2015-12-07

Windows PerfCounters and Powershell - Disk & IO perf data

This post is the hardest for me to write as I generally pay little attention to disks. When they prove too slow, I replace them with faster ones. So now I am writing this on laptop with two SSDs. That said, Disk subsystem could be a major system performance bottleneck and thus there are numerous counters covering this area (Get-CimClass *disk* | Select CimClassName). I would also like to turn your attention to old yet excellent article Top Six FAQs on Windows 2000 Disk Performance if you're interested in subject.

Disk counters:

Note: Microsoft recommends that "when attempting to analyse disk performance bottlenecks, you should always use physical disk counters. However, if you use software RAID, you should use logical disk counters. As for Logical Disk and Physical Disk Counters, the same values are available in each of these counter objects. Logical disk data is tracked by the volume manager(s), and physical disk data is tracked by the partition manager."

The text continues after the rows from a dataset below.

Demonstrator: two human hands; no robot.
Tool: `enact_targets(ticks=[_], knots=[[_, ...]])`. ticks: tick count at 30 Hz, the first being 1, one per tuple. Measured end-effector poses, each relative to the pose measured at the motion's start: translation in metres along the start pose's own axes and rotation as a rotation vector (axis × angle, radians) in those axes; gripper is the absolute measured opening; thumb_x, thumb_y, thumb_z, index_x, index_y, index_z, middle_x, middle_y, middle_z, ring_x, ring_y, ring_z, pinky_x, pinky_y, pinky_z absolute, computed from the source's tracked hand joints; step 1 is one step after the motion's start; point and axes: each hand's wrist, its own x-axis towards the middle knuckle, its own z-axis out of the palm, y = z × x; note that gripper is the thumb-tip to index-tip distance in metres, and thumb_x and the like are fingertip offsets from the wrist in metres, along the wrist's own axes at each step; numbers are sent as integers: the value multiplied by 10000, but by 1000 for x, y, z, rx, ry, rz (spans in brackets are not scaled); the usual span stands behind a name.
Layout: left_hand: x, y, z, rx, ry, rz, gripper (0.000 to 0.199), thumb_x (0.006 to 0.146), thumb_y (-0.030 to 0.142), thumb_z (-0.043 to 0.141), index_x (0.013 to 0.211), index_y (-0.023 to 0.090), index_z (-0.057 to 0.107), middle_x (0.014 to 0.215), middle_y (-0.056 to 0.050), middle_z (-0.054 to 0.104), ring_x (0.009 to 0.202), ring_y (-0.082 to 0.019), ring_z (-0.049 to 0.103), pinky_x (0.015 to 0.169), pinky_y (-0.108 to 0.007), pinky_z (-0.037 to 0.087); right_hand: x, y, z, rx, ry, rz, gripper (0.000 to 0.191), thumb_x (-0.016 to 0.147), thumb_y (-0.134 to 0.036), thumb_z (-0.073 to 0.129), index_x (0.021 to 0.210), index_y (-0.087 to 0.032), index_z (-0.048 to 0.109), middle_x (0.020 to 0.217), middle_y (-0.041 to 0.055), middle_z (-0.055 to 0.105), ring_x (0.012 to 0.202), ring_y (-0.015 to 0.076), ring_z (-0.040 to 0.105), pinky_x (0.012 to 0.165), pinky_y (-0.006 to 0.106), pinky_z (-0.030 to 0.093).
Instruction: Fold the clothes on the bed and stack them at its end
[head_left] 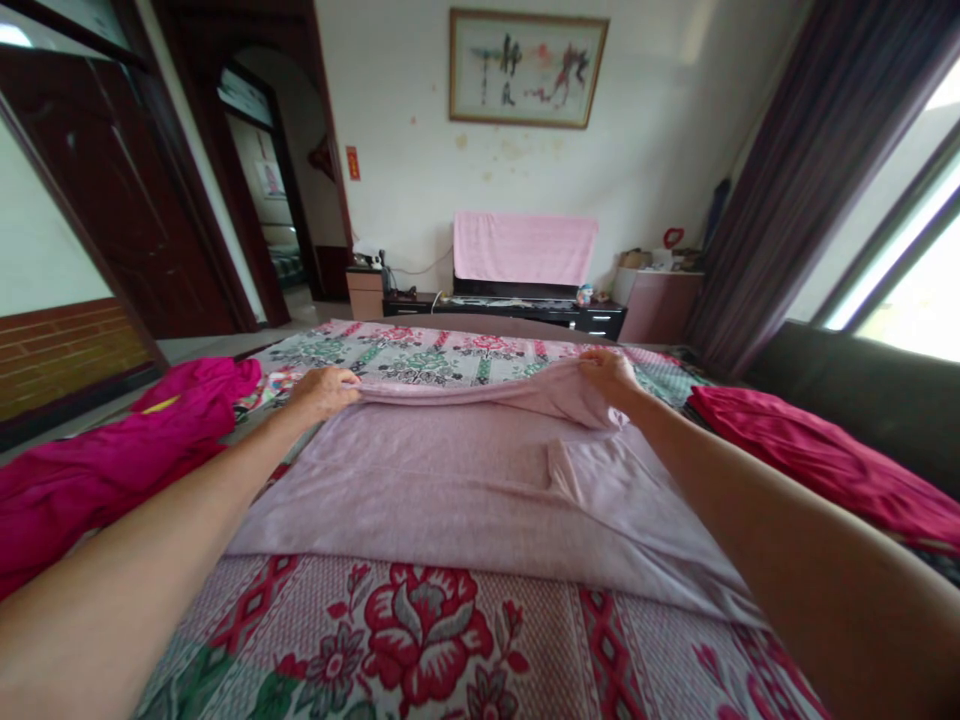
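Note:
A pale pink shirt [450, 480] lies spread on a flower-patterned cloth [427, 640], its far edge lifted a little and folded over. At the left end of that edge my left hand [326, 393] is closed on the fabric. My right hand [609, 372] grips the right end, where the cloth bunches up and a piece hangs below the fingers. Between the hands the edge runs almost straight. Wrinkles and a folded flap, perhaps a sleeve, show at the shirt's right side.
Bright pink clothing [97, 450] is heaped at the left. A red garment [825, 460] lies at the right, beside a dark sofa back [862, 410]. Beyond stand a low black cabinet [600, 320] and a screen covered with a pink towel [525, 248].

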Motion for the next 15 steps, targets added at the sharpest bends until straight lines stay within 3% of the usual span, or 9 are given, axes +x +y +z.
enact_targets(ticks=[2, 4, 7, 10, 15], knots=[[0, 0, -5, 90, -19, 62, 358, 698, 340, 632, 1013, 217, 750, 1004, -32, 724, 928, -214, 594, 707, -241, 390, 0, 0, -4, 15, 4, -12, 350, 762, -264, 527, 1039, -181, 724, 924, 52, 730, 824, 211, 640, 704, 268, 477], [0, 1, -12, 125, -84, 77, 367, 744, 338, 595, 1053, 206, 742, 907, -19, 731, 839, -185, 605, 672, -228, 387, 0, 0, -7, 9, 12, -14, 356, 757, -268, 548, 1049, -176, 729, 949, 53, 731, 851, 210, 641, 733, 271, 477], [2, 4, -22, 62, -181, 40, 379, 784, 311, 548, 1080, 167, 734, 750, -2, 709, 729, -161, 601, 617, -222, 383, 0, 2, -9, 34, 17, 13, 378, 752, -265, 565, 1082, -174, 727, 957, 55, 731, 841, 201, 641, 729, 270, 478], [4, 9, -32, -6, -223, 35, 347, 775, 252, 536, 1037, 170, 748, 729, 13, 706, 732, -149, 597, 618, -209, 392, 0, 3, -9, 95, 9, 53, 401, 749, -280, 568, 1103, -169, 721, 884, 51, 729, 752, 185, 631, 651, 258, 470], [20, 17, -47, 15, -113, 51, 175, 672, 187, 600, 733, 144, 758, 564, -4, 650, 668, -165, 576, 629, -229, 390, 9, -4, -21, -77, -46, 4, 329, 764, -329, 565, 982, -180, 761, 803, 33, 711, 721, 166, 600, 629, 242, 418]])
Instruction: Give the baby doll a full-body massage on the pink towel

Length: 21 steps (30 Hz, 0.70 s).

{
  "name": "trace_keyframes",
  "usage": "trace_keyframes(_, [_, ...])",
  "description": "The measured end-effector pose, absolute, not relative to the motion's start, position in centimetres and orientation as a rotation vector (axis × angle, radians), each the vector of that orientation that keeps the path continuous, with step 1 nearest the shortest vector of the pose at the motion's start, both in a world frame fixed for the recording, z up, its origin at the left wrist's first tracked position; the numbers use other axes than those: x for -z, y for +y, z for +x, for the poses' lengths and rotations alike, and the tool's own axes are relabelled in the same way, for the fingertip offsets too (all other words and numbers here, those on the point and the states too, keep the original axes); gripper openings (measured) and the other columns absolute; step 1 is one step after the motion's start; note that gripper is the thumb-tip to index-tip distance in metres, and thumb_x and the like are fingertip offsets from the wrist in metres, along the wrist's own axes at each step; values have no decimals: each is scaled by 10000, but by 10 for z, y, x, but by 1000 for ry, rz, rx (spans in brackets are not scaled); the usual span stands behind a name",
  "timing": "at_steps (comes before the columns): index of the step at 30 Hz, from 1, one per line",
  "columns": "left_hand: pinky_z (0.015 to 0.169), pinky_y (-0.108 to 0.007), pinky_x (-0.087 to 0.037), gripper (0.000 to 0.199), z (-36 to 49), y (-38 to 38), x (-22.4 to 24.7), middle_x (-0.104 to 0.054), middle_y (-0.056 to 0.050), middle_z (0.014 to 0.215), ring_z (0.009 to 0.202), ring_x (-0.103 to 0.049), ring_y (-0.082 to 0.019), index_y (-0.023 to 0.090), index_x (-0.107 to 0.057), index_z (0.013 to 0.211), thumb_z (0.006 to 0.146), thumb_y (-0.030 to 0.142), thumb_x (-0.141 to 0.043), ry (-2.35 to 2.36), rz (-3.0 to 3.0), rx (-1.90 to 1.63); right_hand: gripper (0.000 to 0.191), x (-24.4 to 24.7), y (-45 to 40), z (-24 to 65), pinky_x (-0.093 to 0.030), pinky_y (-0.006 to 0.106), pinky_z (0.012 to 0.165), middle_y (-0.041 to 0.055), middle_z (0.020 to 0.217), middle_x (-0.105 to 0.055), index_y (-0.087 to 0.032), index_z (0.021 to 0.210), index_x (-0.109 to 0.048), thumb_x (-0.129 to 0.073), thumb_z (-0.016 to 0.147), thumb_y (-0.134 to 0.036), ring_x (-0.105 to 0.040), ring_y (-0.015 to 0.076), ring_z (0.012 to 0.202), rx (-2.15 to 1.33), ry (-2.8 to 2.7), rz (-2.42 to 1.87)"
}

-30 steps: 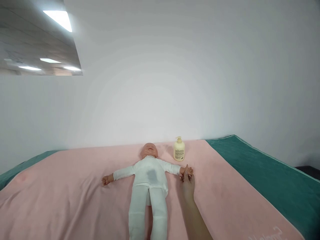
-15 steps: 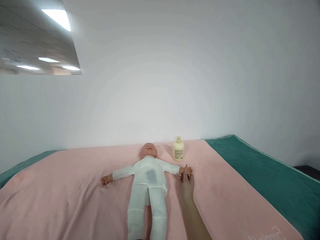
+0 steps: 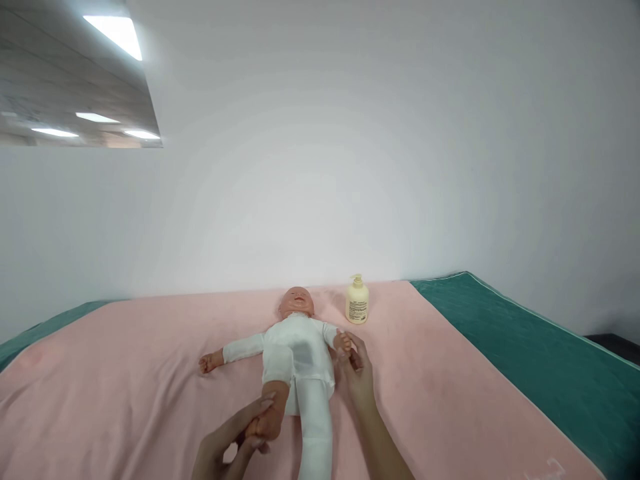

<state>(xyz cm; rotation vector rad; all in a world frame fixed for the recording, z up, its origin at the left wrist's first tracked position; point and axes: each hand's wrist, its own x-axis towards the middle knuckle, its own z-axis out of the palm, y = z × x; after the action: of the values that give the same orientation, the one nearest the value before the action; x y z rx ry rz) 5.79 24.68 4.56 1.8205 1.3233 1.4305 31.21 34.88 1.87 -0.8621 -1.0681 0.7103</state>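
Note:
A baby doll (image 3: 311,347) in white cloth clothing lies on its back, head toward the wall, with a grey patch on its chest. My left hand (image 3: 233,433) grips the doll's foot (image 3: 267,423) on the left side of the view, and that leg is bent and raised. Between the fingers and thumb of my right hand (image 3: 360,373) is the doll's hand (image 3: 343,341), its arm bent in toward the body. The doll's other arm stretches out to the left, and its other leg lies straight toward me.
A cream pump bottle (image 3: 357,303) stands upright beyond my right hand, near the wall (image 3: 320,167). Under the doll is a pink blanket (image 3: 430,400), wrinkled on the left, over a green cover (image 3: 505,333). A mirror-like panel (image 3: 60,80) hangs at upper left.
My left hand has come into view, holding the doll's foot, and that leg is now lifted and bent. My right hand has moved left, drawing the doll's hand inward.

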Motion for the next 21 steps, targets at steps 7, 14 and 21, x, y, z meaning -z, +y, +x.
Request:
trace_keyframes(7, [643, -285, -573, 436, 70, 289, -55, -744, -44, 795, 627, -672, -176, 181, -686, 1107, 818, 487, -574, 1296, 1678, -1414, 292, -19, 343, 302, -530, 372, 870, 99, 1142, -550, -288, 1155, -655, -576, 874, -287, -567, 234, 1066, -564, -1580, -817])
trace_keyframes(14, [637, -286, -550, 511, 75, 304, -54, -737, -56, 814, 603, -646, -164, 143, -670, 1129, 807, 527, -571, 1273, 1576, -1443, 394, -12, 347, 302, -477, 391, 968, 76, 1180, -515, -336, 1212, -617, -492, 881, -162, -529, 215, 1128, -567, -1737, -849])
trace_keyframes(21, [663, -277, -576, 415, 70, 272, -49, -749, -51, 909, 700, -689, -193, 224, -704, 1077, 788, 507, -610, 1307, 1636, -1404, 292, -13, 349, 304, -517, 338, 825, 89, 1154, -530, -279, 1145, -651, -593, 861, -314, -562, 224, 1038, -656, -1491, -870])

The one I look into the most is Disk Queue Length which comes in two flavours; Average and Current.
COUNTER: Win32_PerfFormattedData_PerfDisk_PhysicalDisk\AvgDiskQueueLength (AvgDiskReadQueueLength)
TYPE: Sample, Instance
USAGE:
PS > Get-CimInstance Win32_PerfFormattedData_PerfDisk_PhysicalDisk | Where {$_.Name -eq '_Total'} |
 Select AvgDiskQueueLength, CurrentDiskQueueLength | FL

AvgDiskQueueLength     : 0
CurrentDiskQueueLength : 0
MEANING: Average number of both read and write requests that were queued and waiting for the selected disk during the sample interval as well as requests in service. Since I used "_Total" instance, this means I need to divide the value with number of physical disks on the system. PerfMon shows this value per logical disk.
PS > Get-CimInstance Win32_PerfFormattedData_PerfDisk_LogicalDisk |
 Select Name, AvgDiskQueueLength, CurrentDiskQueueLength | FL

Name                   : HarddiskVolume1 #Boot image on Physical disk 1
AvgDiskQueueLength     : 0
CurrentDiskQueueLength : 0

Name                   : C: #Boot partition on Physical disk 1
AvgDiskQueueLength     : 0
CurrentDiskQueueLength : 0

Name                   : D: #Partition on Physical disk 1
AvgDiskQueueLength     : 0
CurrentDiskQueueLength : 0

Name                   : E: #Partition on Physical disk 2
AvgDiskQueueLength     : 0
CurrentDiskQueueLength : 0

Name                   : G: #Partition on Physical disk 2
AvgDiskQueueLength     : 0
CurrentDiskQueueLength : 0

Name                   : _Total
AvgDiskQueueLength     : 0
CurrentDiskQueueLength : 0 
GOTCHA: Since both "pending" and "in service" requests are counted, this counter might overstate the activity.
THRESHOLD: If more than 2 requests are continuously waiting on a single disk, the disk might be a bottleneck. To analyse queue length data further, use it's components; AvgDiskReadQueueLength and AvgDiskWriteQueueLength.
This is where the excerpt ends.